Solved – Kullback-Leibler divergence WITHOUT information theory

compressionentropyinferenceinformation theorykullback-leibler

After much trawling of Cross Validated, I still don't feel like I'm any closer to understanding KL divergence outside of the realm of information theory. It's rather odd as somebody with a Math background to find it much easier to understand the information theory explanation.

To outline my understanding from an information theory background:
If we have a random variable with a finite number of outcomes, there exists an optimal encoding which allows us to communicate the outcome with somebody else with on average the shortest message (I find this easiest to picture in terms of bits). The expected length of the message one would need to communicate the outcome is given by $$ -\sum _{\alpha}p_{\alpha}\log_{2}(p_{\alpha})$$ if the optimal encoding is used. If you were to use a sub optimal encoding, then KL divergence tells us on average how much longer our message would be.

I like this explanation, because it quite intuitively deals with the asymmetry of KL divergence. If we have two different systems, i.e. two loaded coins that are differently loaded, they will have different optimal encodings. I don't somehow instinctively feel that using the second system's encoding for the first is "equally bad" to using the first system's encoding for the second. Without going through the thought process of how I convinced myself, I'm now fairly happy that $$\sum _{\alpha}p_{\alpha}( \log _{2}q_{\alpha}-\log_{2}p_{\alpha})$$ gives you this "extra expected message length", when using $q$'s encoding for $p$.

However, most definitions of KL divergence, including Wikipedia then make the statement (keeping this in discrete terms so that it can be compared to the information theory interpretation which works far better in discrete terms as bits are discrete) that if we have two discrete probability distributions, then KL provides some metric of "how different they are". I have yet to see a single explanation of how these two concepts are even related. I seem to remember in his book on inference, Dave Mackay makes points about how data compression and inference are basically the same thing, and I suspect my question is really related to this.

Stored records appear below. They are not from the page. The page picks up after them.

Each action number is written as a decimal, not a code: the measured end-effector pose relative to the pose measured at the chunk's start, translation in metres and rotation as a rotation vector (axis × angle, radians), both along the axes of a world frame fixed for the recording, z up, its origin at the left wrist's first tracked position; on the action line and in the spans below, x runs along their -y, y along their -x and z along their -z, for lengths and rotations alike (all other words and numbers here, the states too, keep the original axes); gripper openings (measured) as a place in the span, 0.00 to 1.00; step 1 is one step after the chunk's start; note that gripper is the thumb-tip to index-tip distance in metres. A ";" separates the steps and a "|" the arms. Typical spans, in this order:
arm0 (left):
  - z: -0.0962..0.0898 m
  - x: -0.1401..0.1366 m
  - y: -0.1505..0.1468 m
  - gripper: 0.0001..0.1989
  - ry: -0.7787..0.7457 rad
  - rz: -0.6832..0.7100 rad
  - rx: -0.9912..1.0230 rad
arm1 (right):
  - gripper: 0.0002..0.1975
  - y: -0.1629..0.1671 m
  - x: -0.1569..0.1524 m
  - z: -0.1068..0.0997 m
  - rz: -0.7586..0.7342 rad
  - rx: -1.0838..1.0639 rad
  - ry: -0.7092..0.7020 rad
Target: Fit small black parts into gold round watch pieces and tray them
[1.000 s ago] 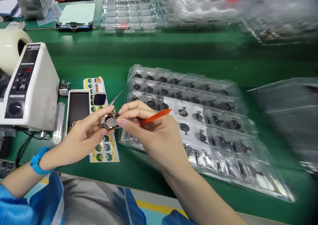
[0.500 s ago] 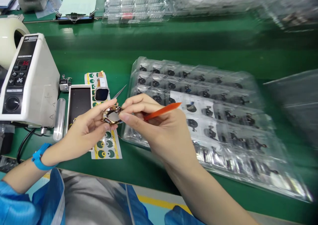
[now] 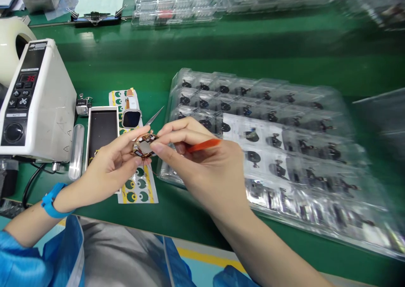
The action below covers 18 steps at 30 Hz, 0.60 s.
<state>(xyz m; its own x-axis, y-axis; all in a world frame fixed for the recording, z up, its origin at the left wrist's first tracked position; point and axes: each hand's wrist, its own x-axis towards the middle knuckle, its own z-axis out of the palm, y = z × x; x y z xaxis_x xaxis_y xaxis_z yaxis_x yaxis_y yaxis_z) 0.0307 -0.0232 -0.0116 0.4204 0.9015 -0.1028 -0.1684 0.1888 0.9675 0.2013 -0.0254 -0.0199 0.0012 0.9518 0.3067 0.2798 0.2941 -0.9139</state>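
Observation:
My left hand, a blue band round its wrist, grips a small round watch case between thumb and fingers. Metallic and dark parts show around its rim, with a pale grey middle. My right hand is closed, its thumb and fingertips meeting at the case's right edge. An orange plastic pry stick lies through this hand, passing between thumb and fingers; its other end is hidden. Just beyond the left fingertips a pointed metal blade or tweezer tip sticks out; its rear is hidden.
Right of my hands lies a wide clear blister tray with black parts in its pockets. To the left stand a white tape dispenser, a shallow box and a clear tube. A smartwatch rests on a sticker sheet.
The orange stick has turned in my right hand, so its exposed end looks shorter and sits lower and further left. The watch case stays between both hands. The view has shifted slightly.

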 end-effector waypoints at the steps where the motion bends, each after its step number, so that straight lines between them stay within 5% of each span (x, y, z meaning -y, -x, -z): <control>1: 0.001 0.000 0.000 0.21 0.009 0.001 0.001 | 0.06 0.001 0.000 0.001 0.017 0.016 -0.015; 11: 0.002 0.000 -0.006 0.18 0.047 -0.019 0.080 | 0.07 0.011 0.003 0.007 0.112 0.112 -0.160; 18: 0.006 -0.001 -0.017 0.13 0.049 -0.171 0.060 | 0.06 0.016 0.000 0.012 0.126 0.193 -0.294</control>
<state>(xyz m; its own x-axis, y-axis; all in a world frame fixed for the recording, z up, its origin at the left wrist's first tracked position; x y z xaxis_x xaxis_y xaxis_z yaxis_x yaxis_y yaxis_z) 0.0474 -0.0219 -0.0171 0.2685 0.9548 -0.1277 -0.2592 0.1993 0.9450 0.1855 -0.0258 -0.0320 0.0282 0.8192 0.5728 0.4899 0.4882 -0.7222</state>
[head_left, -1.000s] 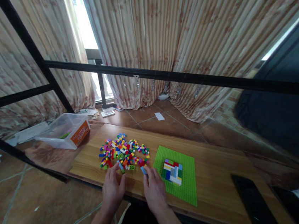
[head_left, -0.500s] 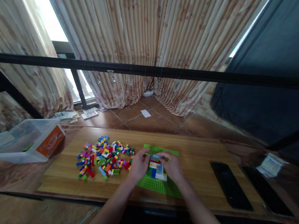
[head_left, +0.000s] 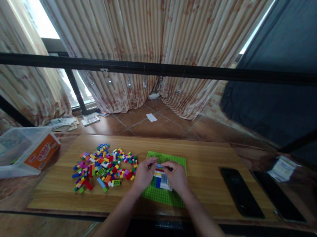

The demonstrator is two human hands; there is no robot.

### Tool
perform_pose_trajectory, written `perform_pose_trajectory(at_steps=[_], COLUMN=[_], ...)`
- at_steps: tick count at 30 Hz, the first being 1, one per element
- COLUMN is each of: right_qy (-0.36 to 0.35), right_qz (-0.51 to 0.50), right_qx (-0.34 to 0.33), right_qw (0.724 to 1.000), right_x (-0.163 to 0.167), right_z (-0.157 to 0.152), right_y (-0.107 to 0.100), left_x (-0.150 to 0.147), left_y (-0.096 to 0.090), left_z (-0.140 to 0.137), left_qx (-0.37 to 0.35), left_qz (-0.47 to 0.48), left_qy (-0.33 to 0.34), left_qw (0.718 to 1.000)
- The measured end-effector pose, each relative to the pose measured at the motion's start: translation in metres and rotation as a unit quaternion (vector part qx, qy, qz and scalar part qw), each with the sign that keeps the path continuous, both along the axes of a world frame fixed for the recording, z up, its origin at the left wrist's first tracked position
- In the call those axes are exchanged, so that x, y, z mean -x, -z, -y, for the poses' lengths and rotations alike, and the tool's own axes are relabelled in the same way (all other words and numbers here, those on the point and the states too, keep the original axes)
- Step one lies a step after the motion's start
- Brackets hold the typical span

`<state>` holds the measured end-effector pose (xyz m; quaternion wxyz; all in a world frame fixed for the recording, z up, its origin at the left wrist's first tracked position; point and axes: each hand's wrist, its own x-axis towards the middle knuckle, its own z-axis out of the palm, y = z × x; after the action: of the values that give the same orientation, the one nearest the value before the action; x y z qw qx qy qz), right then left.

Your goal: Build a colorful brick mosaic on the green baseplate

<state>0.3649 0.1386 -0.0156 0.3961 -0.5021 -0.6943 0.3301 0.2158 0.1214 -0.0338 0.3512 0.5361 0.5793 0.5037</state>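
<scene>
A green studded baseplate (head_left: 164, 199) lies on the wooden board, with toy bricks (head_left: 163, 183) in white, blue, yellow, red and grey built up on its middle. Over the back of this build my two hands nearly meet. My right hand (head_left: 178, 177) pinches a small light blue brick (head_left: 159, 166) with thumb and fingertips. From the other side, my left hand (head_left: 144, 174) has its thumb and fingers pinched beside that brick; what they hold, if anything, is too small to make out. Loose bricks (head_left: 105, 165) of many colours are spread left of the baseplate.
A clear plastic box (head_left: 15, 156) with an orange label stands at the left. Two dark phone-like slabs (head_left: 241, 193) lie at the right, near a white printed packet (head_left: 283, 168). A black metal rail (head_left: 163, 69) crosses behind the wooden board (head_left: 211, 154).
My hands have come closer together, the light blue brick moving left with my right hand towards my left fingertips. The whole view has shifted slightly.
</scene>
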Motion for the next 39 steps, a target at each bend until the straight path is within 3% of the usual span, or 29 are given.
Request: perform_pose_trajectory(at_steps=[12,27,34,39], right_qy=[0.01,-0.009,0.022,0.13], right_qz=[-0.125,-0.094,-0.077,0.056], right_qx=[0.064,0.102,0.072,-0.036], right_qw=[0.99,0.99,0.994,0.989], right_x=[-0.002,-0.004,-0.006,-0.018], right_z=[-0.002,-0.014,-0.005,0.034], right_y=[0.018,0.011,0.008,0.009], left_x=[0.001,0.002,0.0,0.0], left_y=[0.002,-0.001,0.001,0.006], left_z=[-0.005,-0.007,-0.007,-0.003], left_qx=[0.018,0.042,0.029,0.011], left_qz=[0.085,0.062,0.056,0.046], left_qy=[0.015,0.013,0.012,-0.001], left_qw=[0.996,0.997,0.998,0.999])
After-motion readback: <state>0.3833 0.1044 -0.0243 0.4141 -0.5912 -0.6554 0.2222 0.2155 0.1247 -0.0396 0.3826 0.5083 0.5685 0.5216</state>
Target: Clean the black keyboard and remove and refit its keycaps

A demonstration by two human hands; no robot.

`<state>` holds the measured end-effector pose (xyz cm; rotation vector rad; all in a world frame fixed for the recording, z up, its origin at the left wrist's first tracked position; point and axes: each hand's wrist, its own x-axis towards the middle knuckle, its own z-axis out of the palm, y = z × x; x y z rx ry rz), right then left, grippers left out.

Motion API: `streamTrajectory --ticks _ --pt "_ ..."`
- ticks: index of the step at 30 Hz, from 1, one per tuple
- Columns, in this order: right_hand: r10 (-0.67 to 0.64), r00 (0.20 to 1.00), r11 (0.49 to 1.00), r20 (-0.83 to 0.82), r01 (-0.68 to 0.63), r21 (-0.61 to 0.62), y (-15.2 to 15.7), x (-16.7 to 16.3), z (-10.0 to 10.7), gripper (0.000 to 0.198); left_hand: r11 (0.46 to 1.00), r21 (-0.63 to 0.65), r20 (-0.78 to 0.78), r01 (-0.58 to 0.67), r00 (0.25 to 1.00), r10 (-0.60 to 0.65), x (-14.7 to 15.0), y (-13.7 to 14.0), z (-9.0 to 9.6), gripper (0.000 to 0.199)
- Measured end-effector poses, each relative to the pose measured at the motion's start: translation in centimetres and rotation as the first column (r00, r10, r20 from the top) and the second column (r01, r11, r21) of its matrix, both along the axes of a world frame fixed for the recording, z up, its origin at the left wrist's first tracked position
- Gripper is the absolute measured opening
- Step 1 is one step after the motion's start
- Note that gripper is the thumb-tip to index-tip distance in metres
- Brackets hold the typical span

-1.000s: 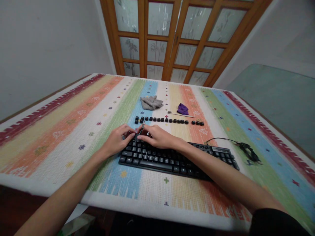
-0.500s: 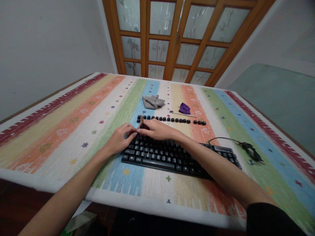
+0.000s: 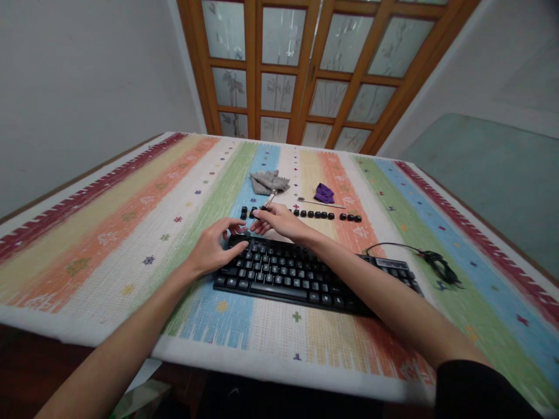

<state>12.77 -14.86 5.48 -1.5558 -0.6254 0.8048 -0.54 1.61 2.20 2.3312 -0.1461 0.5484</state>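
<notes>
A black keyboard (image 3: 279,292) lies on the striped tablecloth before me. At its upper left corner is my left hand (image 3: 213,247), thumb and fingers apart, the thumb resting by the top keys. A small dark piece (image 3: 247,234) shows near its fingertips; I cannot tell whether they touch it. My right hand (image 3: 279,223) is closed around a slim metal tool (image 3: 271,198), whose shiny end points up and away; its exact kind is unclear. Beyond the keyboard runs a row of loose black keycaps (image 3: 317,215), partly hidden by my right hand.
A grey cloth (image 3: 267,183) and a crumpled purple cloth (image 3: 324,193) lie farther back, with a thin rod-like brush (image 3: 323,203) beside them. The coiled black cable (image 3: 439,267) sits right of the keyboard. Wooden glazed doors (image 3: 283,70) stand behind the table.
My right hand has lifted off the keyboard's top left keys and moved slightly up and right, tilting the tool away. My left hand's fingers have spread apart.
</notes>
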Motion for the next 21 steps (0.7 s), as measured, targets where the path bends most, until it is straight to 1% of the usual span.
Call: streamTrajectory --ticks 4,8,10,14,17,21 --pt "-0.085 0.991 0.995 -0.099 0.090 0.041 -0.2 -0.5 0.8 0.024 0.994 -0.094 -0.022 -0.060 0.998 0.058 0.3 -0.9 0.5 0.033" --pt "-0.124 0.978 0.987 -0.169 0.139 0.084 -0.1 -1.0 1.0 0.026 0.968 -0.239 -0.010 -0.080 0.997 0.079 0.8 -1.3 0.9 0.032" --pt "-0.122 0.980 0.980 -0.157 0.144 0.138 -0.1 -1.0 0.9 0.025 0.937 -0.345 -0.014 -0.061 0.998 0.060 1.0 -1.4 1.0 0.035" --pt "-0.110 0.992 0.958 -0.068 0.124 0.258 -0.4 -0.7 0.2 0.021 0.840 -0.543 -0.055 0.000 0.998 -0.036 1.2 -1.7 1.2 0.041" --pt "-0.112 0.993 0.937 -0.022 0.113 0.330 -0.7 -0.5 -0.3 0.028 0.777 -0.629 -0.046 0.028 0.996 -0.073 1.4 -2.1 1.7 0.043" --pt "-0.145 0.989 0.909 0.036 0.119 0.398 -0.9 -0.6 -0.5 0.040 0.717 -0.697 -0.035 0.019 0.998 -0.060 1.8 -2.6 2.3 0.047"
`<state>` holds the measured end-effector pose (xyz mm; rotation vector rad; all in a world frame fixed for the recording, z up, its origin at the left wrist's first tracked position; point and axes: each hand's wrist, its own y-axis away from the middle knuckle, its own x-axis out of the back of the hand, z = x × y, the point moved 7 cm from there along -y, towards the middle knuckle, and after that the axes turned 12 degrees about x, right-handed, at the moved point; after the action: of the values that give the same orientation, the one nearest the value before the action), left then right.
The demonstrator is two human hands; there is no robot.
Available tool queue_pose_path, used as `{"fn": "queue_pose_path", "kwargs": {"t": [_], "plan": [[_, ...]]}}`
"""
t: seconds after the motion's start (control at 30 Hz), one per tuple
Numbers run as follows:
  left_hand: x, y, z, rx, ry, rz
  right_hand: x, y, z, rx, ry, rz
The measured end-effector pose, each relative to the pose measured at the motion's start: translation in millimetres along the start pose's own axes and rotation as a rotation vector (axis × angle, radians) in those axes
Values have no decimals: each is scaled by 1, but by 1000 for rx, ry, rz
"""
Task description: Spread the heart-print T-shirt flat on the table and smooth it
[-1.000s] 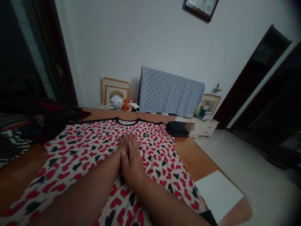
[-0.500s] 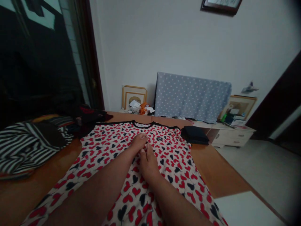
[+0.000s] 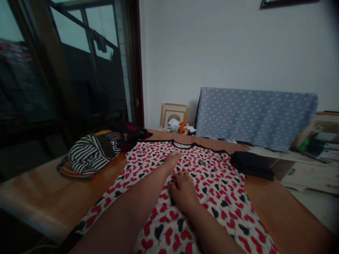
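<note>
A cream sleeveless top (image 3: 212, 190) printed with red and dark hearts lies spread out, its black-edged neckline at the far end and a small round badge on the chest. My left hand (image 3: 173, 160) reaches to the upper middle of the top and rests on the cloth, fingers stretched out and holding nothing. Closer to me, my right hand (image 3: 184, 190) lies palm down on the same cloth with its fingers apart. The lower part of the top runs under my forearms and out of view.
The top lies on a wooden table (image 3: 79, 194). Striped clothes (image 3: 92, 155) and dark red clothes (image 3: 132, 134) are heaped at the left; a folded black garment (image 3: 251, 164) sits at the right. Behind stand a picture frame (image 3: 173, 106), a dotted blue cloth (image 3: 254, 116) and a white cabinet (image 3: 307, 174).
My hands, close together at the fingertips before, are now apart. The right one has flattened onto the cloth with its fingers spread. The view has turned left.
</note>
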<state>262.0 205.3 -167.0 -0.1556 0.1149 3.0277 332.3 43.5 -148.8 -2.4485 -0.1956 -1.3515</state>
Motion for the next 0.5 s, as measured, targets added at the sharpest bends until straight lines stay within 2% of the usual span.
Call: {"fn": "queue_pose_path", "kwargs": {"t": [0.23, 0.5], "plan": [[14, -6, 1, 58, 209, -37, -11, 3, -9, 48, 141, -139], [26, -10, 1, 222, 319, -88, -12, 3, -11, 61, 139, -130]]}}
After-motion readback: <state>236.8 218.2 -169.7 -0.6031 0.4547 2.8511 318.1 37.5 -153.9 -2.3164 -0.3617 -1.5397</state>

Regardless of whether it is or it isn't, the sort of question I have in mind is around problems of inference. (Keeping things discrete), if we have two radioactive samples, and we know that one of them is a certain material with known radioactivity (this is dubious physics but let's pretend the universe works like that) and thus we know the "true" distribution of radioactive clicks we should measure should be poissonian with known $\lambda $, is it fair to build up an empirical distribution for both samples and compare their KL divergences to the known distribution and say the lower is more likely to be that material?

Moving away from dubious physics, if I know two samples are pulled from the same distribution but I know they're not randomly selected, would comparing their KL divergences to the known, global distribution give me a feel for "how biased" the samples are, relative to one and other anyway?

And finally, if the answer to the previous questions is yes, then why? Is it possible to understand these things from a statistical point of view alone without making any (possibly tenuous) connections to information theory?

Best Answer

There is a purely statistical approach to Kullback-Leibler divergence: take a sample $X_1,\ldots,X_n$ iid from an unknown distribution $p^\star$ and consider the potential fit by a family of distributions, $$\mathfrak{F}=\{p_\theta\,,\ \theta\in\Theta\}$$The corresponding likelihood is defined as $$L(\theta|x_1,\ldots,x_n)=\prod_{i=1}^n p_\theta(x_i)$$ and its logarithm is $$\ell(\theta|x_1,\ldots,x_n)=\sum_{i=1}^n \log p_\theta(x_i)$$ Therefore, $$\frac{1}{n} \ell(\theta|x_1,\ldots,x_n) \longrightarrow \mathbb{E}[\log p_\theta(X)]=\int \log p_\theta(x)\,p^\star(x)\text{d}x$$ which is the interesting part of the Kullback-Leibler divergence between $p_\theta$ and $p^\star$ $$\mathfrak{H}(p_\theta|p^\star)\stackrel{\text{def}}{=}\int \log \{p^\star(x)/p_\theta(x)\}\,p^\star(x)\text{d}x$$the other part$$\int \log \{p^\star(x)\}\,p^\star(x)\text{d}x$$being there to have the minimum [in $\theta$] of $\mathfrak{H}(p_\theta|p^\star)$ equal to zero.

A book that connects divergence, information theory and statistical inference is Rissanen's Optimal estimation of parameters, which I reviewed here.